All lines holding the word "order" are to be copied from the records beneath.

(Items from a dataset)
********************

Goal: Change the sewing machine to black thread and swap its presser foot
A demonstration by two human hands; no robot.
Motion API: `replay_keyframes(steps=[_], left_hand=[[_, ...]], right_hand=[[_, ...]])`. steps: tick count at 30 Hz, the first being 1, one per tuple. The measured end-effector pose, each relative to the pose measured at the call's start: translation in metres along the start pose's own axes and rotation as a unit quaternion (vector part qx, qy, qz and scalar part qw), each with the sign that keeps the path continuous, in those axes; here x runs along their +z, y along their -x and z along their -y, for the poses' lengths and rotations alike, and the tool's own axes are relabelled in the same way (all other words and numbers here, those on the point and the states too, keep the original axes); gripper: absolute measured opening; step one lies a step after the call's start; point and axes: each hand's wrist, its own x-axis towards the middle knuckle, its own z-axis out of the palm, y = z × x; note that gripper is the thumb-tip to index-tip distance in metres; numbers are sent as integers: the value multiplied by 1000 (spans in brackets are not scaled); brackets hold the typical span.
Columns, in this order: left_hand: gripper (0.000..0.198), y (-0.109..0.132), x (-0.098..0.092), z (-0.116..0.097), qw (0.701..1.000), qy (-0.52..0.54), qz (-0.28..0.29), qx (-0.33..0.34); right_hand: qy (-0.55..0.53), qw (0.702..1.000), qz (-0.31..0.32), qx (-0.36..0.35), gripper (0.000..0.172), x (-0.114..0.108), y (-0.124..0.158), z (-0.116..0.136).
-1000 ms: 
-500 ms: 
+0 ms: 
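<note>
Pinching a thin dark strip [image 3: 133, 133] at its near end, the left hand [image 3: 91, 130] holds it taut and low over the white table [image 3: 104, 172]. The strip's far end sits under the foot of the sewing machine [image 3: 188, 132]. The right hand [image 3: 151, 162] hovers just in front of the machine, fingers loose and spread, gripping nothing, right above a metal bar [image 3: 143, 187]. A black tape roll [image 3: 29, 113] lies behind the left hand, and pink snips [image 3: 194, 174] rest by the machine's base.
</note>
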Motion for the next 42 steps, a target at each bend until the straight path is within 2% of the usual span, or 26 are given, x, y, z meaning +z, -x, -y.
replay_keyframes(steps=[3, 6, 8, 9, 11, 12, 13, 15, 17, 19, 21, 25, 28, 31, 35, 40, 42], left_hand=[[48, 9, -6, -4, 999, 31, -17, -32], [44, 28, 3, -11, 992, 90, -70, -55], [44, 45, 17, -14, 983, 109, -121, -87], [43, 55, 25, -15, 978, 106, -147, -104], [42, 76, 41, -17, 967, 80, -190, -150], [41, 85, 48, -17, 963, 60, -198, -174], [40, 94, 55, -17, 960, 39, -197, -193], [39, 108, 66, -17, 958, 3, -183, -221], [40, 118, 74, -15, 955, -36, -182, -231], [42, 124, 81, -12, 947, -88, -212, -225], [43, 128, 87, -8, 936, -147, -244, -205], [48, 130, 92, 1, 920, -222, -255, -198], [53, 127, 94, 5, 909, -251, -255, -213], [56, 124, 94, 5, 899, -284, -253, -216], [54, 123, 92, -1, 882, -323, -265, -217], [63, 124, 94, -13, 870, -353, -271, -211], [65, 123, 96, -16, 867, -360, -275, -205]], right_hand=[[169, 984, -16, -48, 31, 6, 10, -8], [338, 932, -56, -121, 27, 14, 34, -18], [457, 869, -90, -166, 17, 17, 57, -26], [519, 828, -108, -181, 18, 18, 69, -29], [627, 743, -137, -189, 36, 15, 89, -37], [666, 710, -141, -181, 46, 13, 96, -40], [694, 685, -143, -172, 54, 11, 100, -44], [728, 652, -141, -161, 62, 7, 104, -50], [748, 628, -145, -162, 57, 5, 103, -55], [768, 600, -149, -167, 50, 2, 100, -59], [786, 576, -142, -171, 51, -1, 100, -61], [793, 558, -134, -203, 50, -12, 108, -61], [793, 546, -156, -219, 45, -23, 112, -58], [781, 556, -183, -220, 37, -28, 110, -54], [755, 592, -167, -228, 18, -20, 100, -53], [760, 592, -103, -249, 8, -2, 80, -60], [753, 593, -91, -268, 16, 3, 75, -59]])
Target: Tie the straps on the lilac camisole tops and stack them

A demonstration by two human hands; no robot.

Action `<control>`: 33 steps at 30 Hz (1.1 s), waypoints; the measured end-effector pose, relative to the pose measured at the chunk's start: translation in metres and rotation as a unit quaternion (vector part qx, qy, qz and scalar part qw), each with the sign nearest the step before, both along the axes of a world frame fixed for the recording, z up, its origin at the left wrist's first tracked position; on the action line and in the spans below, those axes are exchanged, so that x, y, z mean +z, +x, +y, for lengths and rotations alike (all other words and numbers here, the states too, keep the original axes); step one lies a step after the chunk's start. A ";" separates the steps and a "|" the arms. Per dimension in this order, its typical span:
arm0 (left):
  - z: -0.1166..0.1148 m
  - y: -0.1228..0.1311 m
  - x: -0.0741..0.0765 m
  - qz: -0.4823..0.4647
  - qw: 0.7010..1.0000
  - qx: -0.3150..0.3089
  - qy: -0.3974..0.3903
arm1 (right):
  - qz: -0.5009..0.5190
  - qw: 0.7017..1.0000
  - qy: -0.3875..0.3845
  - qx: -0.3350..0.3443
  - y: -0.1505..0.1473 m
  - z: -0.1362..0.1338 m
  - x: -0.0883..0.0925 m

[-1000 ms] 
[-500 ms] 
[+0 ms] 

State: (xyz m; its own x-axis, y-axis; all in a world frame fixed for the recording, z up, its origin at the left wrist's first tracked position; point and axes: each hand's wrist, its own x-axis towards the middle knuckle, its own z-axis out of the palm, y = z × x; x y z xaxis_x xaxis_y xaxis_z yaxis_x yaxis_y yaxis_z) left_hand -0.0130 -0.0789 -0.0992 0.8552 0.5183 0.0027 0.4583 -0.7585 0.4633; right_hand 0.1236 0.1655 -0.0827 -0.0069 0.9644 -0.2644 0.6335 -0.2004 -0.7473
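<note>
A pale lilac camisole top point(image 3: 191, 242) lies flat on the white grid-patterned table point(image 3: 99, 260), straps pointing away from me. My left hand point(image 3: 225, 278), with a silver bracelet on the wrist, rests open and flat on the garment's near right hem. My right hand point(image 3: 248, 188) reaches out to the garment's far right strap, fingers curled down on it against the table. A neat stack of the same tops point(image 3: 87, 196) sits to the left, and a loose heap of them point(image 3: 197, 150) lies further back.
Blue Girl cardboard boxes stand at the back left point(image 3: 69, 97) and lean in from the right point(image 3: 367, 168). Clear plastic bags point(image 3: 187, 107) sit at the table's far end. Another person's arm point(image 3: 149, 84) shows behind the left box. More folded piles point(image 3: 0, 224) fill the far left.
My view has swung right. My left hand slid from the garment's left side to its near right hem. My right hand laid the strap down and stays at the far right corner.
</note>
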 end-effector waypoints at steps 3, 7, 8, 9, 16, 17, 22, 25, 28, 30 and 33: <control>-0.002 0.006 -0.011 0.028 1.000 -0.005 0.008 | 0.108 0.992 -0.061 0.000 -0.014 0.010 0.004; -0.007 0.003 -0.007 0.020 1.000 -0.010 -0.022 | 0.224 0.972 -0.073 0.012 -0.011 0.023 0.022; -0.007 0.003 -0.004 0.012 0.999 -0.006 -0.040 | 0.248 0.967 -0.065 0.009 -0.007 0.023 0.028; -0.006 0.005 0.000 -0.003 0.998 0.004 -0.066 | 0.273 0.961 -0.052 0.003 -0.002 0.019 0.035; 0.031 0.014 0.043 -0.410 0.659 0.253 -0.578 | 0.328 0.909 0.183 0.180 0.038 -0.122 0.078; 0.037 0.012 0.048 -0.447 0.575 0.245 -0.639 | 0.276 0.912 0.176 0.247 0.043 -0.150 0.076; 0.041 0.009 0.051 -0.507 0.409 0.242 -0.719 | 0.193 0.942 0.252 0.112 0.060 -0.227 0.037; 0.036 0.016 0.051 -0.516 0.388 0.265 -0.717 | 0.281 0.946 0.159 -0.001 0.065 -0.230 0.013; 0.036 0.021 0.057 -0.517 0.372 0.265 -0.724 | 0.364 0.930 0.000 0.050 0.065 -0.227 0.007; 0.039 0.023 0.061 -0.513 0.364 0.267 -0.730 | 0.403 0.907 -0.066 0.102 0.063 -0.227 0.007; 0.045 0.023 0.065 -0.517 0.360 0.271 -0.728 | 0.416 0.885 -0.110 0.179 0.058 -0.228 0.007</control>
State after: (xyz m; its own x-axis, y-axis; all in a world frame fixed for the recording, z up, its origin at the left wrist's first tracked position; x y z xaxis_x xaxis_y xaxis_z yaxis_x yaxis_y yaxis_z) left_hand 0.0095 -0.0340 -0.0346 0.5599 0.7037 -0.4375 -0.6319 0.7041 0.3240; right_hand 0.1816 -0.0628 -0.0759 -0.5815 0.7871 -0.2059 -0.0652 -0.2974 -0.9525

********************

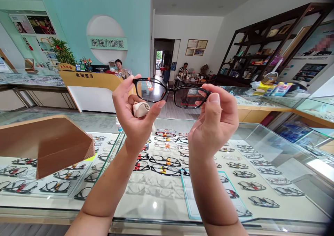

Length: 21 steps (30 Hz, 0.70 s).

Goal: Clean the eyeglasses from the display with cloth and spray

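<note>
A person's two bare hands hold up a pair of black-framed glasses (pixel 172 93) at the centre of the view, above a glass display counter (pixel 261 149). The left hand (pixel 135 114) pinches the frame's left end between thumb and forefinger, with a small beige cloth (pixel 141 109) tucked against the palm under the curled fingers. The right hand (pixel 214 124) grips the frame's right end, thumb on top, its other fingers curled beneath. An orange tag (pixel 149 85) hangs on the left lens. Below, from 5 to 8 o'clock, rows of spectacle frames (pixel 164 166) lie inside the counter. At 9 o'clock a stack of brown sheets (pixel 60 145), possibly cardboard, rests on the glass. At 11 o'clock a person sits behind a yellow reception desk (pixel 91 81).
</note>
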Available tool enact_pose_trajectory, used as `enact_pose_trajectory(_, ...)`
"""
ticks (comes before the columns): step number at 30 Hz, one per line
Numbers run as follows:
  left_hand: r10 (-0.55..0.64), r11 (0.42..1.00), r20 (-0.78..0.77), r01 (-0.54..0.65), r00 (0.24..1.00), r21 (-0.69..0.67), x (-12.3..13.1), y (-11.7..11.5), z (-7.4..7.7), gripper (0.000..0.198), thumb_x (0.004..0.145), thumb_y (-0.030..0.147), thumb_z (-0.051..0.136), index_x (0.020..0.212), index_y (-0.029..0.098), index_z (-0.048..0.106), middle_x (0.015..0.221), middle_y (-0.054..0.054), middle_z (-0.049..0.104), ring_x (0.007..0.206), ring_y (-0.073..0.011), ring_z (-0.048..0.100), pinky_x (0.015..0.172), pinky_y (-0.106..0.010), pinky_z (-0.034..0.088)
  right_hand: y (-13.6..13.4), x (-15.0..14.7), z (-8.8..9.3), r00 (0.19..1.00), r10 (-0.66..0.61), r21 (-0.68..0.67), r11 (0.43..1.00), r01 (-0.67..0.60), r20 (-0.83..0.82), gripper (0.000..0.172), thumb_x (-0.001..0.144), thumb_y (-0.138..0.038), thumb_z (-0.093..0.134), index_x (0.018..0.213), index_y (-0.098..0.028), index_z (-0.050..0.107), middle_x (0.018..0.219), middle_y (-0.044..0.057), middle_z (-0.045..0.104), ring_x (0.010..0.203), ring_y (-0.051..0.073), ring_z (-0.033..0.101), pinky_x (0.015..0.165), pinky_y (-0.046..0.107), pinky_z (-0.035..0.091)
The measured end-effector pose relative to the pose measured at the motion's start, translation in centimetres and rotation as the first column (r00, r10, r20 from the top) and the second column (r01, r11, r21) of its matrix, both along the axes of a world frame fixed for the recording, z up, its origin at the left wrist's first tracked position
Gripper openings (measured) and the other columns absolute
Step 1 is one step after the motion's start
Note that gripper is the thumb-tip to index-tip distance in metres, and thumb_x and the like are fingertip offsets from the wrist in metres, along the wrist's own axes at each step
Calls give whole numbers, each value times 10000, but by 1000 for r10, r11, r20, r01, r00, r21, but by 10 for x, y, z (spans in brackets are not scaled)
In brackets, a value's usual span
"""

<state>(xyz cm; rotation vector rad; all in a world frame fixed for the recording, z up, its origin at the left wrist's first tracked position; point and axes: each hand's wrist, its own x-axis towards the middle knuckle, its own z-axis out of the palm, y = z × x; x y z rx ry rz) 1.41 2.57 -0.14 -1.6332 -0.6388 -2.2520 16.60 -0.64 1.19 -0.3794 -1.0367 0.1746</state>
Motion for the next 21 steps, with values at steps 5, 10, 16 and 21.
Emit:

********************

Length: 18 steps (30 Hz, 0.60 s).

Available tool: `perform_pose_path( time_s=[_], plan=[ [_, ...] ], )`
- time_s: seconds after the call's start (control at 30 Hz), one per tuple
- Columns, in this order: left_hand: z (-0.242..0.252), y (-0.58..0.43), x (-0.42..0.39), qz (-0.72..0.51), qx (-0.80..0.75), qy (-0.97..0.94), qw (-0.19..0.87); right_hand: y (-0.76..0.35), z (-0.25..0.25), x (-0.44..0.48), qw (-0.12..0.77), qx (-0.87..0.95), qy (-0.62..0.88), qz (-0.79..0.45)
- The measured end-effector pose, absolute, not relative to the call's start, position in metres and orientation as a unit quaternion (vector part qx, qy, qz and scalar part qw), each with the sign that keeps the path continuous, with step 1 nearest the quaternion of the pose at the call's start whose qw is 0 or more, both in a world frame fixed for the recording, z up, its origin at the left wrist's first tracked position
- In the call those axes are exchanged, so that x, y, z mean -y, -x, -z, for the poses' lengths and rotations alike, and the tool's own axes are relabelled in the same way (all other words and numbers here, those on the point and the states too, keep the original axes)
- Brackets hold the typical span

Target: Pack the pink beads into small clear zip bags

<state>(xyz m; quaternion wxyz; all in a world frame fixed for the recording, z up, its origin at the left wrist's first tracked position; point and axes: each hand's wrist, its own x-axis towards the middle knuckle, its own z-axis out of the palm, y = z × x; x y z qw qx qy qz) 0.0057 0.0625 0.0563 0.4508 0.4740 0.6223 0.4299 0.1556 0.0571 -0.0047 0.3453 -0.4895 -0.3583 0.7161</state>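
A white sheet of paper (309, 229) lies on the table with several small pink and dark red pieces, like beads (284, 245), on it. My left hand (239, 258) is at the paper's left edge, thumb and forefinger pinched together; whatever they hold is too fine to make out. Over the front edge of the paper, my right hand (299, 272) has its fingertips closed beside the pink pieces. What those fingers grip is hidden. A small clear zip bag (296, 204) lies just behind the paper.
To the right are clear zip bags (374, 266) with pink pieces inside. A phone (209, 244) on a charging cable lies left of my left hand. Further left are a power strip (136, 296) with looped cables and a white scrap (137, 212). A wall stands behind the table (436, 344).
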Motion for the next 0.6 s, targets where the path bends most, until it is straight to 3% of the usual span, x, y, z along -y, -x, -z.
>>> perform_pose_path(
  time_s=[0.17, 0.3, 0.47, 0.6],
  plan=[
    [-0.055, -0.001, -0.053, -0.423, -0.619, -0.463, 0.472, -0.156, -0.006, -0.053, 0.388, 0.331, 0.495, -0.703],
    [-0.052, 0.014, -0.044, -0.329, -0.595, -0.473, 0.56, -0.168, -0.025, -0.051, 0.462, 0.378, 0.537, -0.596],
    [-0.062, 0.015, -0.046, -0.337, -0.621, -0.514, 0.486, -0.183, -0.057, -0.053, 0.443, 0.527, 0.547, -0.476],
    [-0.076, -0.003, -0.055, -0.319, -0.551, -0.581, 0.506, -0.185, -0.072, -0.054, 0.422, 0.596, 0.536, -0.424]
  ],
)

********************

» EXPECTED OUTPUT
Columns, in this order: left_hand: gripper (0.000..0.198), y (-0.109..0.132), x (-0.098..0.092), z (-0.116..0.097), qw (0.701..1.000), qy (-0.52..0.54), qz (-0.28..0.29), qx (-0.33..0.34); right_hand: qy (-0.55..0.53), qw (0.702..1.000), qz (-0.31..0.32), qx (-0.36..0.35), gripper (0.000..0.172), x (-0.114..0.108), y (-0.124..0.158), z (-0.116..0.136).
Action `<control>`: 33 steps at 30 Hz (1.1 s), waypoints; the measured end-effector pose, relative to the pose measured at the chunk's start: translation in metres and rotation as a unit quaternion (vector part qx, qy, qz and scalar part qw), each with the sign nearest the step before, both along the axes of a world frame fixed for the recording, z up, its origin at the left wrist's first tracked position; on the action line and in the spans below, those axes are exchanged, so that x, y, z mean +z, +x, +y, for lengths and rotations alike (all other words and numbers here, the states too, keep the original axes); step one lies a step after the chunk's start. A ";" separates the steps and a "|" the arms. Per dimension in this order, its typical span:
- Columns, in this order: left_hand: z (-0.242..0.252), y (-0.58..0.43), x (-0.42..0.39), qz (-0.72..0.51), qx (-0.80..0.75), qy (-0.97..0.94), qw (-0.19..0.87); right_hand: y (-0.76..0.35), z (-0.25..0.25), x (-0.44..0.48), qw (-0.12..0.77), qx (-0.87..0.95), qy (-0.62..0.88), qz (-0.79..0.45)

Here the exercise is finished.